L’Union européenne prépare un durcissement majeur de son Cybersecurity Act. Derrière l’objectif affiché de renforcer la sécurité des infrastructures critiques, la réforme introduit une logique plus politique, susceptible de rebattre les cartes du marché des équipements numériques en Europe. Sont visés par ce bouleversement stratégique des équipementiers chinois déjà controversés, au premier rang desquels Huawei et ZTE.
Un changement d’échelle pour le Cybersecurity Act
La révision en cours du Cybersecurity Act marque une rupture nette avec l’esprit initial du texte. Jusqu’ici centré sur la certification volontaire et l’harmonisation des pratiques, le cadre européen évolue vers des obligations plus contraignantes, en particulier pour les secteurs jugés critiques. L’approche retenue vise à renforcer la résilience globale des réseaux européens, mais elle étend aussi le périmètre d’intervention de la Commission, qui ne se limite plus à définir des standards techniques. Le texte ouvre désormais la voie à des restrictions d’accès au marché fondées sur l’évaluation des risques liés aux fournisseurs eux-mêmes.
La notion de « fournisseur à risque » devient structurante
L’un des points les plus sensibles de la réforme concerne l’introduction d’une catégorisation explicite des fournisseurs dits « à haut risque ». Sans désignation formelle de pays ou d’entreprises, le dispositif vise clairement certains acteurs extra-européens déjà ciblés par des recommandations antérieures dans les télécoms et les réseaux 5G. Ce glissement transforme un cadre de cybersécurité en instrument de pilotage stratégique des chaînes d’approvisionnement.
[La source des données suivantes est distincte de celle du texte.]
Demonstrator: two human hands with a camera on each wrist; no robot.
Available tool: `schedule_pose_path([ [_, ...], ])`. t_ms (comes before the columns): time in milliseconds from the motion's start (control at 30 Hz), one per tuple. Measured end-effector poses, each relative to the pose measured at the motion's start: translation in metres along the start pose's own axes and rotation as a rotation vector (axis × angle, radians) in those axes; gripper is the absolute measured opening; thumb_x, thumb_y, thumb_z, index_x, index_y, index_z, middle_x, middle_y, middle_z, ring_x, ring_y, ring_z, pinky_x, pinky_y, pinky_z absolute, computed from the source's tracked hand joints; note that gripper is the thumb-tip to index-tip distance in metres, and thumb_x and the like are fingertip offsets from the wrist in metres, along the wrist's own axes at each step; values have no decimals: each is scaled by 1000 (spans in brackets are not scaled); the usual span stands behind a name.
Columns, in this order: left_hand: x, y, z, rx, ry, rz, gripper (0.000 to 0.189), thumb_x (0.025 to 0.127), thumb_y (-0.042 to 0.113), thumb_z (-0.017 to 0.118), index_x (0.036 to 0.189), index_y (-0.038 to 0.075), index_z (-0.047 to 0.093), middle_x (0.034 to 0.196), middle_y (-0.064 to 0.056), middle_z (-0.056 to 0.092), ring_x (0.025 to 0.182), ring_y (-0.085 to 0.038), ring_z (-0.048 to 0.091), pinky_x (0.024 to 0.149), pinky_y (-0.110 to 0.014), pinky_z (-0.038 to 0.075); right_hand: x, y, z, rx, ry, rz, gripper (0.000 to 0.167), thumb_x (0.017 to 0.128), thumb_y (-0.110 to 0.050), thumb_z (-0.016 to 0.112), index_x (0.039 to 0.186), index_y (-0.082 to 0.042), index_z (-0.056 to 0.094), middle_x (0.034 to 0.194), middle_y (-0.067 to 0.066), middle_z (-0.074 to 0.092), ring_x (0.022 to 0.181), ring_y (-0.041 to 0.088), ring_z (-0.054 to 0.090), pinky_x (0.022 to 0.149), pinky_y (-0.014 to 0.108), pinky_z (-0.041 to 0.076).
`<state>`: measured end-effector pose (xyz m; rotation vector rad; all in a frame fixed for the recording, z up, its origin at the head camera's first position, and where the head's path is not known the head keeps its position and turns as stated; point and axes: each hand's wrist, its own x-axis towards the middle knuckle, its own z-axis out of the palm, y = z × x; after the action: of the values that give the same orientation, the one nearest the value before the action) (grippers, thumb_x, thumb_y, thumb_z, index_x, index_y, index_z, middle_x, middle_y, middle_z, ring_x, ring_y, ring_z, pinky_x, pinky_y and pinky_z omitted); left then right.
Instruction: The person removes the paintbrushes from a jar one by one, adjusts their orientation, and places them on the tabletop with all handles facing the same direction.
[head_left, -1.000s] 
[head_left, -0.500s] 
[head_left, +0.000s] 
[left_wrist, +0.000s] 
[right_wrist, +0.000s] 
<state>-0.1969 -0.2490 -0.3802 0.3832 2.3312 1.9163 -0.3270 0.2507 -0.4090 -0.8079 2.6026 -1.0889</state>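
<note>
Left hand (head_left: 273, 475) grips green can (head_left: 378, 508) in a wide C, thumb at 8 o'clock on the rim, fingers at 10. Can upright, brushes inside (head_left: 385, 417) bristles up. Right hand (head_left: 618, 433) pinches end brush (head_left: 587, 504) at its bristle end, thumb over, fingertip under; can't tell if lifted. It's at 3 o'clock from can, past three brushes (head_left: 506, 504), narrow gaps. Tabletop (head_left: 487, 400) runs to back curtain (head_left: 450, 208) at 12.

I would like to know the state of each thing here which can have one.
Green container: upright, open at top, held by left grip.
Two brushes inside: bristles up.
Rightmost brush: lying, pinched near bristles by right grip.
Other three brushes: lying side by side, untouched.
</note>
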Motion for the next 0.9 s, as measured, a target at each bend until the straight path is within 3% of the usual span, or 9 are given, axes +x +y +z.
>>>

Il pose aussi une question de gouvernance : qui définit le risque, selon quels critères, et avec quel degré de transparence pour les acteurs concernés ?
Sans être explicitement nommés dans les textes, certains acteurs sont clairement ciblés. Les équipementiers chinois Huawei et ZTE apparaissent en filigrane de la réforme, dans la continuité des restrictions déjà mises en place par plusieurs États membres sur les réseaux 5G. La Commission européenne cherche désormais à transformer ces positions nationales disparates en une doctrine commune, avec la perspective d’un retrait progressif obligatoire de leurs équipements des infrastructures jugées sensibles.
Sécurité numérique ou protection du marché intérieur
En renforçant les contraintes sur les équipements et logiciels utilisés dans les infrastructures critiques, l’Union européenne assume une approche plus défensive de sa politique numérique. Cette orientation alimente toutefois le débat sur une possible confusion entre impératif de sécurité et logique de protection du marché intérieur. Pour les opérateurs et intégrateurs, la réforme pourrait se traduire par des arbitrages complexes tels que le renouvellement accéléré d’équipements, la réduction du nombre de fournisseurs disponibles, la hausse potentielle des coûts ou encore la dépendance accrue à un nombre limité d’acteurs certifiés. La question se pose d’autant plus vivement que les fournisseurs européens capables de remplacer Huawei ou ZTE à grande échelle restent limités sur certains segments technologiques.
Une tension persistante entre ambition réglementaire et réalité industrielle
Le durcissement du Cybersecurity Act met en lumière cette fragilité structurelle de l’écosystème européen, de cet écart entre ambitions réglementaires et capacités industrielles réelles. En l’absence d’alternatives européennes robustes dans certains segments critiques, la mise à l’écart de fournisseurs jugés à risque pourrait créer de nouvelles dépendances plutôt que les réduire. Cette dynamique interroge aussi la cohérence globale du cadre européen, alors que d’autres textes structurants comme NIS2 ou le règlement sur la résilience opérationnelle numérique viennent déjà renforcer les obligations pesant sur les organisations.